Linnet is alarmed by the eerie presence of Jackie following her. The couple confide in Poirot, and he agrees to speak to her but takes no payment. Linnet wants to go home, but doesn’t want to spoil Simon’s honeymoon. The compromise is to leave Jackie behind by hiring the sleek Nile boat SS Karnak and taking the party down the river.

The guests crowd on board. These include dr. Linus Windlesham (Russel Brand), Linnet’s former fiancé; Andrew Katchadourian, (Ali Fazal) Linnet’s raunchy attorney who constantly presses contracts for her to sign; Marie Van Schuyler (Jennifer Saunders), Linnet’s godmother, has become a communist and loathes excessive wealth, although she doesn’t hold back anything. Louise Bourget (Rose Leslie), Linnet’s French maid with a dark secret, is seen trying on Linnet’s most expensive necklace, which is later lost.

There are other guests, including Bouc and Euphemia, who want to prevent Bouc from marrying below his station to Salome’s niece and manager Rosalie (Letitia Wright), even if she is Linnet’s old classmate. And to that list we have to add Jackie because while you might think she’d been banished from the SS Karnak, she’s kind of on board. The explanation given to Linnet is hardly convincing as Linnet pays a fortune to rent the boat to keep Jackie on shore.

This is a cheerless, boring bunch of people, however, and Poirot’s endless questioning of the suspects is hardly distracting as they all have plausible motives. How do you start weighing them? Despite an attempt at “diversity” with a lesbian couple and two sophisticated, articulate and educated black women who are guests rather than servants, the characters are functional and seem divided into suspects or victims. Yes, victim. Because the first person to die is the most obvious, but not the last, and the definitive list of suspects is reduced by the three murders on board.

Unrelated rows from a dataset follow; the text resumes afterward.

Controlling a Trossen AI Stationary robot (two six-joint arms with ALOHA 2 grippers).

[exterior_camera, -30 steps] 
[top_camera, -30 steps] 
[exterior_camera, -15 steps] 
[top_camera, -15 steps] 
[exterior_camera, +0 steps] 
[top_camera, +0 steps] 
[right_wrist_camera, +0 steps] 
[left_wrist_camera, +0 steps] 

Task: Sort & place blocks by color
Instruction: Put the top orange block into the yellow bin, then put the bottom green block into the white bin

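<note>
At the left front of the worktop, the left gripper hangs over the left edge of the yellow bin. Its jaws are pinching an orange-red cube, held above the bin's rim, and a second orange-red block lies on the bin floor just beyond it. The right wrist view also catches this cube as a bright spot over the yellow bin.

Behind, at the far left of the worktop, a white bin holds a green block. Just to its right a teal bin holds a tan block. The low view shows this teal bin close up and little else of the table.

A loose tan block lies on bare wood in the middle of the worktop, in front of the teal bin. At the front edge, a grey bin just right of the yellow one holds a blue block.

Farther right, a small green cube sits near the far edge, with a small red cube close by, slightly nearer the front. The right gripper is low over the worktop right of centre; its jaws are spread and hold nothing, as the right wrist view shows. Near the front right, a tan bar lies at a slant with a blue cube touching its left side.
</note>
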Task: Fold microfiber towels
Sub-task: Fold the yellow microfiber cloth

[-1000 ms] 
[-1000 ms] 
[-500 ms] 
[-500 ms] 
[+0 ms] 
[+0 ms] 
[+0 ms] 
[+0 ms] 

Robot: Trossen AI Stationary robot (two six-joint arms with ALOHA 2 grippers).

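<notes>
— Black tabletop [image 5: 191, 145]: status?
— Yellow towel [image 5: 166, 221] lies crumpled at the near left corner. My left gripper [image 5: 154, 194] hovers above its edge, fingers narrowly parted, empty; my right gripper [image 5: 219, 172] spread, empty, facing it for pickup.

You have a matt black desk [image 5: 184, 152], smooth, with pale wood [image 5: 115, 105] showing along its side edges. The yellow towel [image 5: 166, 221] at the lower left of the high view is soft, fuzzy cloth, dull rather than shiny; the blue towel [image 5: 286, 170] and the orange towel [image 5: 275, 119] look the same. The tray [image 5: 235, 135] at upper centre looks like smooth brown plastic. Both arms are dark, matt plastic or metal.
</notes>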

This raises the question of what happened to Poirot. It may be a mistake for one person to die, but three is just negligence. Was Poirot seduced and distracted by Salome (as the name suggests) or was he fooled by the main suspects’ appearances? Perhaps they will not deceive you, dear reader, for despite a few red herrings, you may know long before Poirot who suspected it. The lack of any mention of calling the police or contacting embassies becomes a distraction.

Nonetheless, the luxurious cruising and the beauty of the sets, as well as the attempt to solve the case are reasons to watch the film. Book a room at the Cataract Hotel in Aswan, take a river cruise to Luxor’s Karnak Temple and bask in the sun-drenched colors of the pyramids, which were captured by cinematographer Harris Zamabarloukos, who has been filming Mr Branagh ever since Thor in 2011, including black and white Belfast.



Kenneth Branagh cheers in the sophisticated world of Dame Agatha Christie, but will you?

Source link Kenneth Branagh cheers in the sophisticated world of Dame Agatha Christie, but will you?